Of course, forum administrators will be best placed (having access to the statistics) to know precisely how much of an issue this is. However, I would guess that there are a sizeable number of abandoned and unsolved threads which have fallen victim to this. Personally, I have a week old support request that I have bumped (and I do loath bumping any thread) two times to no avail, and intent to bump it one perhaps two more times (in a week or two) but after that, I'll abandon the thread as I have so many others (not many on Ubuntu Forums granted, I'm new here).
I suggest a solution in the form of a separate sticky section of 3-5 random threads in any support section. This sticky section would be placed either below the current sticky section or at the bottom of the first page (so as not to prioritise these random threads over new threads), and would contain a random selection of support threads under the age of 30 days and marked unsolved. There could also be weighting system to slightly prioritize support threads with no/few replies over those with many replies. Also, an in-page refresh button allowing readers to generate a new set of randomized threads (negating the need to refresh the whole page) would be nice.

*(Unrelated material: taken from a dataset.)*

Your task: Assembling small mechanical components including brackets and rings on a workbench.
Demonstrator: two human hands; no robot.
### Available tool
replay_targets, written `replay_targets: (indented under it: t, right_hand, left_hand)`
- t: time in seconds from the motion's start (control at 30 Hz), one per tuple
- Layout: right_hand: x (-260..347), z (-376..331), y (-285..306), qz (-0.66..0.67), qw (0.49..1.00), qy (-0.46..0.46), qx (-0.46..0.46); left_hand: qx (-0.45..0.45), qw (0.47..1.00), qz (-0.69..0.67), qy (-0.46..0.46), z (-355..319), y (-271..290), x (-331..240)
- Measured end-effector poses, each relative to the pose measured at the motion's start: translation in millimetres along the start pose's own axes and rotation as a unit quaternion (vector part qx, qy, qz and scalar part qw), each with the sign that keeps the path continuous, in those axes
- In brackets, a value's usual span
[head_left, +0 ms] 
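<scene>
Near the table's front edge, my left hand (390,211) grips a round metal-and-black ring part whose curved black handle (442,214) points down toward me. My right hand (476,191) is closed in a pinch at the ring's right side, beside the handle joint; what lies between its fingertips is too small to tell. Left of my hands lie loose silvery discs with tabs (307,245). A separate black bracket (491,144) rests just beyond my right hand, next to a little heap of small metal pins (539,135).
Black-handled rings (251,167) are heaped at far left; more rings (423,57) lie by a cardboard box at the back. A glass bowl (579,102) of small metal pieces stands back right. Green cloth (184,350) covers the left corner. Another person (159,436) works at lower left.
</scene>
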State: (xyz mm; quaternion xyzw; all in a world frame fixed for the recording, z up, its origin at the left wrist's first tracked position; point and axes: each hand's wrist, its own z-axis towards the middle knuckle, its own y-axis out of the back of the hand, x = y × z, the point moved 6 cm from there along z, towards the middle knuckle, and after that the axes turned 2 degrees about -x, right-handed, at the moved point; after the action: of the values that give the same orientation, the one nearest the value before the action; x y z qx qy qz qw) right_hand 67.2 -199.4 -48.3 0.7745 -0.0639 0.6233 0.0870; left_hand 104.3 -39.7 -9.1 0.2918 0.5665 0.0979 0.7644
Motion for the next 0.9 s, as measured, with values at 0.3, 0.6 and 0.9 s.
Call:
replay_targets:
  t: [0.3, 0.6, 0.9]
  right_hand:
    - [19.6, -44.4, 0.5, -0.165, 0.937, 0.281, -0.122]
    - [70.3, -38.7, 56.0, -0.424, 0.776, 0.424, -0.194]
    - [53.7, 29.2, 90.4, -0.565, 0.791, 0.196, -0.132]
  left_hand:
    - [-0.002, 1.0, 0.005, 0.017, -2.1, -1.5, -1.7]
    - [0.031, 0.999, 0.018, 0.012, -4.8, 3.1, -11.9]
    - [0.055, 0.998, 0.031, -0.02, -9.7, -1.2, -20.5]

Another solution would be to implement a formal 'bump' option that would allow the author, or perhaps any reader, to bump a forgotten thread. This feature would negate the need to actually reply "bump" and could perhaps place restriction on how frequently, and how many times a thread can be bumped (maybe even exclude thread over a certain age, e.g. 1 year).
Anyway, these are my humble suggestions on how to improve a popular support forum. I've used many support forums in the past, and it's rare that I find a solution for a non-trivia issue. Paradoxically, I've always gotten better hit rates on comparatively unpopular support forums (longer residency time on the first page).